--- Task objective ---
When the line containing "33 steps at" appears in the data below, begin copying there and stop only after the line containing "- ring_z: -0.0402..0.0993".

-------- Data segment

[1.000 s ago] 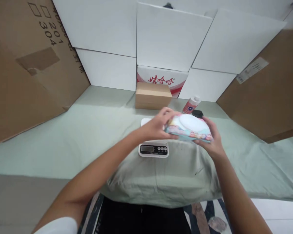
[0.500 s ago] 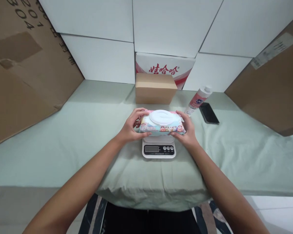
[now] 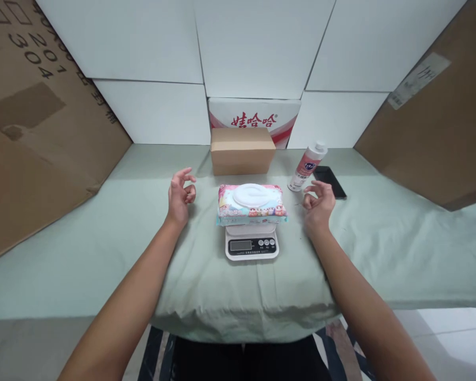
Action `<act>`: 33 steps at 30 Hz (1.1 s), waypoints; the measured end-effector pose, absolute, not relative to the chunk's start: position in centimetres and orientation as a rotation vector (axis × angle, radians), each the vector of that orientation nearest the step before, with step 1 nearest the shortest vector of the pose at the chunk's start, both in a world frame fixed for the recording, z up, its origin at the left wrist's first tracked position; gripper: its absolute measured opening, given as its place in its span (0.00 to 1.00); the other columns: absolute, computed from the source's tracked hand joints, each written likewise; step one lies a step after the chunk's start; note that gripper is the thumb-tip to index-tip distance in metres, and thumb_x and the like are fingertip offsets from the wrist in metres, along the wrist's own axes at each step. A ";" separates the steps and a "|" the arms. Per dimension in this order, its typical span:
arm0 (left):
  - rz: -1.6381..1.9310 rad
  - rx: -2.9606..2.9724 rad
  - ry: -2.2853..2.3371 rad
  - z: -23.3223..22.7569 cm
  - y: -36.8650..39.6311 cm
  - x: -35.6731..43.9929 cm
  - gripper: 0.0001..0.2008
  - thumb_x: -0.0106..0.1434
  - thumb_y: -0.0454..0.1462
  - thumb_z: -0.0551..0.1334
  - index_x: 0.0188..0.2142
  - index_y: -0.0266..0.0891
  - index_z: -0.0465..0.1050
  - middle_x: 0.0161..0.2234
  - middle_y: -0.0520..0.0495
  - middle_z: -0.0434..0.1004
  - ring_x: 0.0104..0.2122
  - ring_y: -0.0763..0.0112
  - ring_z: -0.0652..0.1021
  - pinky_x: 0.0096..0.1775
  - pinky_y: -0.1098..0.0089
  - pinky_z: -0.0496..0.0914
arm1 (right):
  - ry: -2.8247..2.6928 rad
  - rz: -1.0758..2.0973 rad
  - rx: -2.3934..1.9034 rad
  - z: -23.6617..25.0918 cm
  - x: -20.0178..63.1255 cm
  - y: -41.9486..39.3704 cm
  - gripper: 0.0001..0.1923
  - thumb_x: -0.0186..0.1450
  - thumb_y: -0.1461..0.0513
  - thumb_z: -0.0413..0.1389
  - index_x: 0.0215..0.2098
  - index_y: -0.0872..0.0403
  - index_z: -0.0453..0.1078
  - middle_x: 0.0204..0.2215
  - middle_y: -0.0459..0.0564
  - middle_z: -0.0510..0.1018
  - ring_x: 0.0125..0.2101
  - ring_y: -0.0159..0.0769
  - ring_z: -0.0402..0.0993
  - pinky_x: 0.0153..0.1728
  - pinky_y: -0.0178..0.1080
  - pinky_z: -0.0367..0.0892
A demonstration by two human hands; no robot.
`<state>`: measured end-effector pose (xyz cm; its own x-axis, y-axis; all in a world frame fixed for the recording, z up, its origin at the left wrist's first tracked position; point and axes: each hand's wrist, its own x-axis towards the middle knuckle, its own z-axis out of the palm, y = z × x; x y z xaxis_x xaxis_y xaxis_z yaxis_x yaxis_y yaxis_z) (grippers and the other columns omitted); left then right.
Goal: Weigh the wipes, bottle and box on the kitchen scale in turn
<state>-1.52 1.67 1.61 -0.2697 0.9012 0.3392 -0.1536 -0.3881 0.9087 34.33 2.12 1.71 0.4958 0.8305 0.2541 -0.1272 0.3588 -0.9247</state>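
Overhead, white panels back green-sheeted table.

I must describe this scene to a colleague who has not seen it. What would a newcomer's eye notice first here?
First, the colourful pack of wet wipes lying on the small white kitchen scale at the centre of the green-covered table. Next, the two empty hands, left hand and right hand, open on either side of it, touching nothing. Behind stand a brown cardboard box, a pink-labelled bottle and a black phone.
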 end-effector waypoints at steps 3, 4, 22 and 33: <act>1.770 1.070 1.116 1.5 2.0 -1.3 0.28 0.60 0.65 0.65 0.39 0.45 0.67 0.22 0.61 0.54 0.18 0.79 0.52 0.21 0.73 0.46 | -0.748 0.761 -1.131 1.3 34.7 2.8 0.20 0.62 0.47 0.62 0.24 0.51 0.64 0.16 0.37 0.60 0.16 0.24 0.51 0.17 0.32 0.44; 1.763 1.040 1.148 1.5 2.0 -1.1 0.26 0.61 0.61 0.67 0.36 0.45 0.64 0.20 0.63 0.49 0.17 0.79 0.51 0.21 0.73 0.46 | -0.754 0.761 -1.142 1.1 34.7 3.0 0.23 0.61 0.48 0.63 0.22 0.50 0.59 0.15 0.35 0.55 0.16 0.24 0.49 0.17 0.33 0.43; 1.693 0.971 1.191 1.6 2.0 -0.8 0.24 0.64 0.53 0.66 0.26 0.44 0.55 0.19 0.61 0.44 0.18 0.79 0.48 0.21 0.72 0.45 | -1.109 0.566 -1.184 -1.3 35.5 4.1 0.34 0.64 0.50 0.66 0.20 0.48 0.44 0.17 0.36 0.48 0.19 0.26 0.45 0.22 0.35 0.44; 1.525 1.474 1.077 0.7 1.2 -0.7 0.42 0.54 0.76 0.59 0.46 0.43 0.73 0.39 0.45 0.76 0.28 0.71 0.66 0.29 0.69 0.60 | -1.325 0.745 -0.974 -0.2 34.7 3.4 0.28 0.59 0.35 0.65 0.36 0.50 0.72 0.28 0.45 0.78 0.22 0.29 0.59 0.26 0.37 0.60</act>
<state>-0.67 1.21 0.69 -0.0612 0.9264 0.3716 0.0400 -0.3697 0.9283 34.75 3.37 -0.23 0.1263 0.8894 0.4394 0.0864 0.4314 -0.8980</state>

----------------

--- Task solution ---
Action `<act>`: 33 steps at 30 Hz (1.1 s), waypoints; the measured end-effector pose, absolute, not relative to the chunk's start: position in centimetres and orientation as a rotation vector (axis × angle, radians), each the vector of that orientation nearest the step before, with step 1 nearest the shortest vector of the pose at the chunk's start, both in a world frame fixed for the recording, z up, its origin at the left wrist's first tracked position; gripper: its absolute measured opening, given as its place in its span (0.00 to 1.00); the other columns: absolute, computed from the source's tracked hand joints, each written likewise; step one lies a step after the chunk's start; note that gripper is the thumb-tip to index-tip distance in metres, and thumb_x and the like are fingertip offsets from the wrist in metres, along the wrist's own axes at each step. A ";" separates the steps and a "|" the arms. Per dimension in this order, its typical span:
arm0 (left):
  - rz: -1.6381..1.9310 rad
  - rx: -2.9606..2.9724 rad
  - ry: -2.2853..2.3371 rad
  - z: -23.3223..22.7569 cm
  - y: -36.8650..39.6311 cm
  - x: -35.6731..43.9929 cm
  - gripper: 0.0001..0.2008
  - thumb_x: -0.0106..0.1434
  - thumb_y: -0.0454..0.1462
  - thumb_z: -0.0551..0.1334
  - index_x: 0.0188..0.2142
  - index_y: -0.0266..0.0891
  - index_z: -0.0465..0.1050
  - middle_x: 0.0161..0.2234
  - middle_y: -0.0520..0.0495
  - middle_z: -0.0434..0.1004
  - ring_x: 0.0104..0.2122
  - ring_y: -0.0763..0.0112
  - ring_z: -0.0652..0.1021
  - pinky_x: 0.0096..0.1775
  - pinky_y: -0.1098..0.0089
  - pinky_z: -0.0496..0.0914
arm1 (right):
  - ry: -2.8247..2.6928 rad
  - rz: -1.0758..2.0973 rad
  - rx: -2.3934..1.9034 rad
  - z: -23.6617..25.0918 cm
  - x: -20.0178..63.1255 cm
  - y: -41.9486..39.3704 cm
  - gripper: 0.0001..0.1923
  - thumb_x: -0.0186..0.1450
  - thumb_y: -0.1461..0.0513
  - thumb_z: -0.0413..0.1389
  - index_x: 0.0215..0.2098
  - index_y: -0.0872..0.0403
  - index_z: -0.0453..0.1078
  - middle_x: 0.0204..0.2215
  - middle_y: -0.0459..0.0564
  - middle_z: -0.0510..0.1018
  - ring_x: 0.0125..0.2101
  - ring_y: -0.0159..0.0769
  - ring_z: -0.0402..0.0993

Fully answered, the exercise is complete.